| INSTRUCTIONS FOR THE TASK |
For the material that follows, list every line containing the word "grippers".
** Opening SUPPLIED DATA block **
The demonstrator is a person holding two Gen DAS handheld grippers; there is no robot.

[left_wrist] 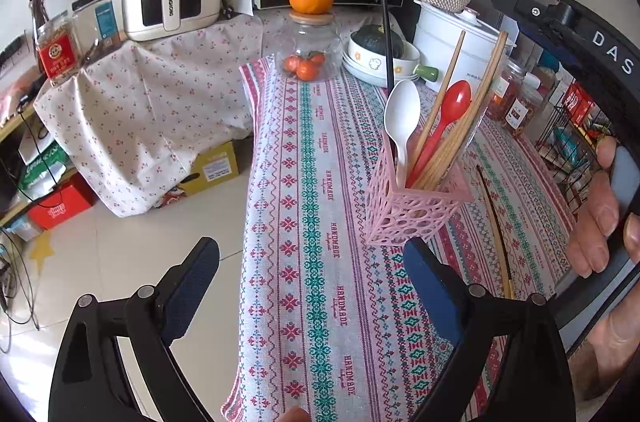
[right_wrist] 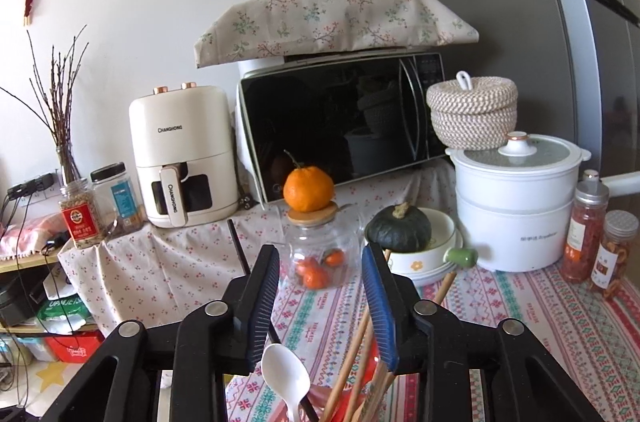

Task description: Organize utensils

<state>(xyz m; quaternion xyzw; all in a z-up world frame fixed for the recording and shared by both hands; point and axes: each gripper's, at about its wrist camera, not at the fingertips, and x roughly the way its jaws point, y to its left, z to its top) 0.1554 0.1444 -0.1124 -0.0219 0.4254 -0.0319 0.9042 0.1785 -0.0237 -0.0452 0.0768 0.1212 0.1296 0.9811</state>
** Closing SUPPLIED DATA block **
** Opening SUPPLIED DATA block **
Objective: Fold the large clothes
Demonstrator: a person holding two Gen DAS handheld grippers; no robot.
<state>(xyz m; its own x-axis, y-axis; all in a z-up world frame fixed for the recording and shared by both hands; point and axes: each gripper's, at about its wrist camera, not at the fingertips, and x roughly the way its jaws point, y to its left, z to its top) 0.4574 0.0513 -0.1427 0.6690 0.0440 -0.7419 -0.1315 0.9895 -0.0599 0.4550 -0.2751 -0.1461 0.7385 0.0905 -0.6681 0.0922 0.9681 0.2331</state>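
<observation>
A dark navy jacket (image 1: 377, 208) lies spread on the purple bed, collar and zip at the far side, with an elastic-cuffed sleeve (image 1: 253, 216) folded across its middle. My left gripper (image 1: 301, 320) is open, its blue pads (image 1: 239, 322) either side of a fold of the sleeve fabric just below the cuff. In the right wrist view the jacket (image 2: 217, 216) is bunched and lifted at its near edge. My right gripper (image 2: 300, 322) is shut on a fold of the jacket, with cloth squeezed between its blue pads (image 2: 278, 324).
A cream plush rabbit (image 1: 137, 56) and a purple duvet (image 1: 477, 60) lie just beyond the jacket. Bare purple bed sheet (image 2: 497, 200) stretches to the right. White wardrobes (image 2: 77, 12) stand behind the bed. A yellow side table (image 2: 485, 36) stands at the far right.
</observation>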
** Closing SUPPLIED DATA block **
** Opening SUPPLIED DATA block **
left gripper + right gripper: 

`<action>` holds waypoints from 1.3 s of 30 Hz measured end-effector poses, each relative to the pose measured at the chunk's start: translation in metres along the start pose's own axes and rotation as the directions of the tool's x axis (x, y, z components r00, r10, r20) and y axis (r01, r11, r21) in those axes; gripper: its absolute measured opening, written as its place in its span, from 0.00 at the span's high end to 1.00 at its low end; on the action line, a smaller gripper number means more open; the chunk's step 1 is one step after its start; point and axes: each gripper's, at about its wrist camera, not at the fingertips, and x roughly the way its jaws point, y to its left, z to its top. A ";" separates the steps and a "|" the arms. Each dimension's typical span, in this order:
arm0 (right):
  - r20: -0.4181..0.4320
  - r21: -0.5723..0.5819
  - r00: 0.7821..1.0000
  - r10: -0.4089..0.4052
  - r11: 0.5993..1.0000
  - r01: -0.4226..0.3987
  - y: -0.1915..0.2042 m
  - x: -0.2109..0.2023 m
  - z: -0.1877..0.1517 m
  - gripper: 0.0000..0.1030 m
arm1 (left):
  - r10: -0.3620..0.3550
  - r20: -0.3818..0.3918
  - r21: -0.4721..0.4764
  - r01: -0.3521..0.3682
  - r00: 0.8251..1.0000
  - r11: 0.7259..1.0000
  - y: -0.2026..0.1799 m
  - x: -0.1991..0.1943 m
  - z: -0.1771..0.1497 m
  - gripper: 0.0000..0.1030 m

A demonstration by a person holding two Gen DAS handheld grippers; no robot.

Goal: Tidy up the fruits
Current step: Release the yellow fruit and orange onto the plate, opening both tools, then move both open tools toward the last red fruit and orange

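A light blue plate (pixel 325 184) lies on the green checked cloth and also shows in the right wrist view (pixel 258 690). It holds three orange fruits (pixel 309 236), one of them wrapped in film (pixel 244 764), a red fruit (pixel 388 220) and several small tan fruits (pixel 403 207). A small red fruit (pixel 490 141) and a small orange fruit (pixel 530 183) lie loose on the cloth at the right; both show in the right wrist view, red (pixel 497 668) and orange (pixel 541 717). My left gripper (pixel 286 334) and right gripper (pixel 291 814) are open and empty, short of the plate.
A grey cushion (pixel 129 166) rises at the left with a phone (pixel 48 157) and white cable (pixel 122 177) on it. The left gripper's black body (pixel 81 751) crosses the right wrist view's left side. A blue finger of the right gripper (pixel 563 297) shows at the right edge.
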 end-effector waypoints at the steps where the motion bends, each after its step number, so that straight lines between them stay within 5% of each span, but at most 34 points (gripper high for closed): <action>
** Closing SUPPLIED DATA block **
| PROBLEM SOLUTION |
The demonstrator is a person holding two Gen DAS handheld grippers; there is no robot.
Demonstrator: a person holding two Gen DAS handheld grippers; no robot.
A demonstration by a person holding two Gen DAS handheld grippers; no robot.

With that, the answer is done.